Problem>
Return all of the material that follows, keeping each line exactly as it is.

════════

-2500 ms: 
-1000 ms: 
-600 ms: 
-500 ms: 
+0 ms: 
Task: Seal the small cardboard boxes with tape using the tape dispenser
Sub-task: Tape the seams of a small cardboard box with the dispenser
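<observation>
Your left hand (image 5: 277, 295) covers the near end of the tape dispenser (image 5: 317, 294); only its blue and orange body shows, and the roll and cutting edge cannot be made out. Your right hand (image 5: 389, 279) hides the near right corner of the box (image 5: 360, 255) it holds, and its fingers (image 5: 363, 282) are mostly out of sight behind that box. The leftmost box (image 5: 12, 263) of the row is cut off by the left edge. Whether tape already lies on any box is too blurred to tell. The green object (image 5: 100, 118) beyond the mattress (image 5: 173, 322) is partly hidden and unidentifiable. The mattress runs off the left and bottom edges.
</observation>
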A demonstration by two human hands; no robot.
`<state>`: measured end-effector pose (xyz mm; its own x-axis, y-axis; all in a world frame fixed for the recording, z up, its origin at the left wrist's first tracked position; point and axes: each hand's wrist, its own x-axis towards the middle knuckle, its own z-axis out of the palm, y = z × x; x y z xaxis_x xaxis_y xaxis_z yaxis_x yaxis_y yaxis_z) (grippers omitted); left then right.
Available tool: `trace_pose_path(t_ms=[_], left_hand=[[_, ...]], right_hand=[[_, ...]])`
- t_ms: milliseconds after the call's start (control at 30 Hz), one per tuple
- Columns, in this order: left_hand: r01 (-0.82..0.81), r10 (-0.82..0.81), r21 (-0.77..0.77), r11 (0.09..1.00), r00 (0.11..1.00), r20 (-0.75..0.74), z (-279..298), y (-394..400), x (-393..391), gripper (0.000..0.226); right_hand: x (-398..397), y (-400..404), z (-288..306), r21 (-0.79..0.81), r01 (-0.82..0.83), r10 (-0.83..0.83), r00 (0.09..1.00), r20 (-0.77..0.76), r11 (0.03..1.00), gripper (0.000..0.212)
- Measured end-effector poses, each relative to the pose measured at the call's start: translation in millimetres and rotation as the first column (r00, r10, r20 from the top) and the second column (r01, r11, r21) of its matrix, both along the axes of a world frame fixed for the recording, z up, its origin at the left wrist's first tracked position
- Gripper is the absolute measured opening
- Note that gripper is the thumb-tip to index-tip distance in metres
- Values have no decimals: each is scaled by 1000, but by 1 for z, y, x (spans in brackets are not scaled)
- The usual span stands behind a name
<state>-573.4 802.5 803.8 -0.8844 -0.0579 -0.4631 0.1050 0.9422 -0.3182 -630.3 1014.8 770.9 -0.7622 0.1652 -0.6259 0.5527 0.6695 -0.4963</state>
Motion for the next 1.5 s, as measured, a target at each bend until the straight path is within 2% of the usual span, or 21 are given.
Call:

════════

Written reply>
-2500 ms: 
-1000 ms: 
-600 ms: 
-500 ms: 
+0 ms: 
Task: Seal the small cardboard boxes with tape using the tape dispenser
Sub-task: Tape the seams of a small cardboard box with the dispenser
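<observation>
Your left hand (image 5: 277, 295) covers the near end of the tape dispenser (image 5: 317, 294); only its blue and orange body shows, and the roll and cutting edge cannot be made out. Your right hand (image 5: 389, 279) hides the near right corner of the box (image 5: 360, 255) it holds, and its fingers (image 5: 363, 282) are mostly out of sight behind that box. The leftmost box (image 5: 12, 263) of the row is cut off by the left edge. Whether tape already lies on any box is too blurred to tell. The green object (image 5: 100, 118) beyond the mattress (image 5: 173, 322) is partly hidden and unidentifiable. The mattress runs off the left and bottom edges.
</observation>
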A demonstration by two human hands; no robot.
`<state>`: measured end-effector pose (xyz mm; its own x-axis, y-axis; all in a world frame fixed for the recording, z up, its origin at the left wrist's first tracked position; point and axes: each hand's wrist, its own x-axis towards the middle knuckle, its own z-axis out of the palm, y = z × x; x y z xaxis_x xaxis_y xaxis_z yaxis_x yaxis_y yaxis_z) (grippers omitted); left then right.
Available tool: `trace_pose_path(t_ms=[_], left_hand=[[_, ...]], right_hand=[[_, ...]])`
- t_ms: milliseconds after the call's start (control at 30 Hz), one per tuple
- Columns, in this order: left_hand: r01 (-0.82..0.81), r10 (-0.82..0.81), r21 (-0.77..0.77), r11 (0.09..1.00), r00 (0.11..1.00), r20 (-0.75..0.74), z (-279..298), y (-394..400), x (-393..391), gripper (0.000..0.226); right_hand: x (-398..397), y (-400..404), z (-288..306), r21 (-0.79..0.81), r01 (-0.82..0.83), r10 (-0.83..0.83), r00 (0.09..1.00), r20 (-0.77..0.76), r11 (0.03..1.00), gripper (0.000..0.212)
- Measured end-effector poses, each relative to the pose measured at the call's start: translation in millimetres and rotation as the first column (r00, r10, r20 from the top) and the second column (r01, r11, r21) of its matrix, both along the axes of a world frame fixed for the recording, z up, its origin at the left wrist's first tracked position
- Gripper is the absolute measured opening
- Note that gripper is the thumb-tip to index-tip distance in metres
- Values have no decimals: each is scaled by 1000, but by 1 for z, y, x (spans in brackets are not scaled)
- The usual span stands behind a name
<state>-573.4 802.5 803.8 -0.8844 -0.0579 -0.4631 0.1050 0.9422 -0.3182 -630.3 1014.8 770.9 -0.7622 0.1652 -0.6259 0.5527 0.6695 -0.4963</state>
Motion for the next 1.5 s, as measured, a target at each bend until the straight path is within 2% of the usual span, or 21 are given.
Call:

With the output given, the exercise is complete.